Een grote hotelketen hoeft de ten tijde van de coronacrisis de te veel ontvangen TVL-subsidie niet terug te betalen. Dit heeft het College van Beroep voor het bedrijfsleven (CBb) beslist.
Tegemoetkoming Vaste Lasten (TVL)
De TVL was een tegemoetkoming in de vaste lasten die een bedrijf tijdens de coronacrisis maakte. Zo was er in die periode soms sprake van een verplichte sluiting, zodat de vaste lasten moeilijker via de omzet gedekt konden worden. De omvang van de TVL was afhankelijk van het omzetverlies en van het percentage vaste lasten binnen de bedrijfstak.
Bedrijfsovername
De discussie rond de terug te betalen TVL-subsidie ontstond nadat binnen de hotelketen een bedrijfsovername had plaatsgevonden. Daarbij was aan het overgenomen bedrijf TVL verstrekt, waardoor het maximum aan TVL dat voor concerns gold, werd overschreden. Dit werd later teruggevorderd.
Moment vaststellen TVL
In bovengenoemde zaak die voorlag voor het CBb stond een aantal zaken ter discussie. Een van de zaken die aan de orde kwam was welk moment voor het recht op TVL beslissend is. Uit de uitspraak blijkt dit het moment van subsidieverlening en -vaststelling te zijn. Daarmee verwerpt het CBb de opvatting dat de periode van subsidieverlening bepalend moet zijn.
Terugvorderen mag niet
Op grond van bovenstaand uitgangspunt was aan de hotelketen ruim € 774.000 te veel TVL verstrekt.

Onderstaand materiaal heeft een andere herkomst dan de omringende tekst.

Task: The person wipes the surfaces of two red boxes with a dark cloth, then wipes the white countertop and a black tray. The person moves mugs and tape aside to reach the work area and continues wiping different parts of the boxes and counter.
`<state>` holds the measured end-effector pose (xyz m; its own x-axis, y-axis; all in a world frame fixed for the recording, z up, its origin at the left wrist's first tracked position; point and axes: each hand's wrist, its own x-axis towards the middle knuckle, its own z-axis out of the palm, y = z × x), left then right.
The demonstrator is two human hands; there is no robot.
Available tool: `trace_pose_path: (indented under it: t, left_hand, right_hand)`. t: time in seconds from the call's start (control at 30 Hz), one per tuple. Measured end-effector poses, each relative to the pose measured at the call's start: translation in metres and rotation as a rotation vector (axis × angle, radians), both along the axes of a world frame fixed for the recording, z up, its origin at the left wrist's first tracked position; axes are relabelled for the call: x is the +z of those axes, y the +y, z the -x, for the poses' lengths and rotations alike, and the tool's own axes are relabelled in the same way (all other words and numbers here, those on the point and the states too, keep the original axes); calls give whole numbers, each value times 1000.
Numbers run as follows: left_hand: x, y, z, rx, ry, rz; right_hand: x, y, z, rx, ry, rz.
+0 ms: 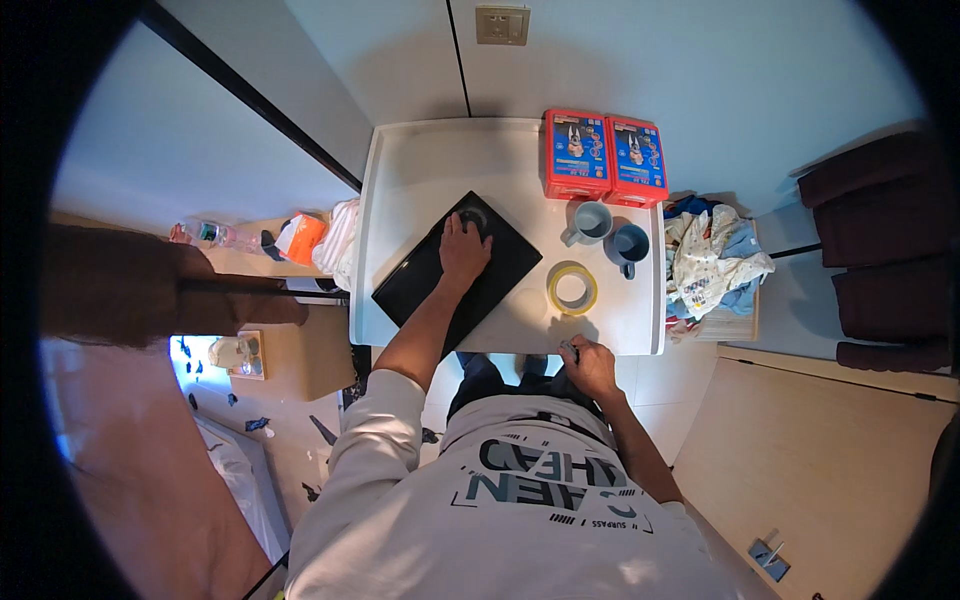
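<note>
A flat black rectangular object, possibly a closed laptop, lies at a slant on the white table. On it rests my left hand, fingers spread towards a small round dark thing near its far corner; whether the fingers grip this is unclear. By the table's near edge, my right hand is closed around a small greyish object, mostly hidden by the fingers. A roll of yellow-edged tape lies flat beyond that hand. Behind the tape stand a light grey-blue mug and a darker blue mug.
Two red boxes with pictures of pliers stand at the table's back right. Raised rims edge the table. Piled clothes sit to its right; a tissue pack and a plastic bottle lie left.
</note>
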<state>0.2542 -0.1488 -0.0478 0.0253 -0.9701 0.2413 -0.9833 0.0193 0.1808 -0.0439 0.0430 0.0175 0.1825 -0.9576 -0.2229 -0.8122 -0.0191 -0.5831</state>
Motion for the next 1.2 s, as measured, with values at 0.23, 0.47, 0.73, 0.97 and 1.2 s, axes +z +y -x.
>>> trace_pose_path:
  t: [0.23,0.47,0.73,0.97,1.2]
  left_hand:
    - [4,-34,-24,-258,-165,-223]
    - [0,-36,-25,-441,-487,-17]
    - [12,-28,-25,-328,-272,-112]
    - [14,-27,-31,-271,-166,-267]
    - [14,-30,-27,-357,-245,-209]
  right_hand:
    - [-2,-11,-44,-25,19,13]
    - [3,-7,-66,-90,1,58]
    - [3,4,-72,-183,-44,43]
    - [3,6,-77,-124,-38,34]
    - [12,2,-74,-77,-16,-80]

Dit betekende echter niet dat de TVL van het overnemende concern verlaagd mocht worden met de aan het overgenomen bedrijf verstrekte TVL, zoals gebeurd was. Dit kan namelijk slechts op een beperkt aantal wettelijke gronden waarvan in deze zaak geen sprake was. Het CBb stelde het concern op dit punt dan ook in het gelijk.
Definitief
Het CBb is de hoogste rechterlijke instantie in dit soort zaken, wat betekent dat de uitspraak definitief is.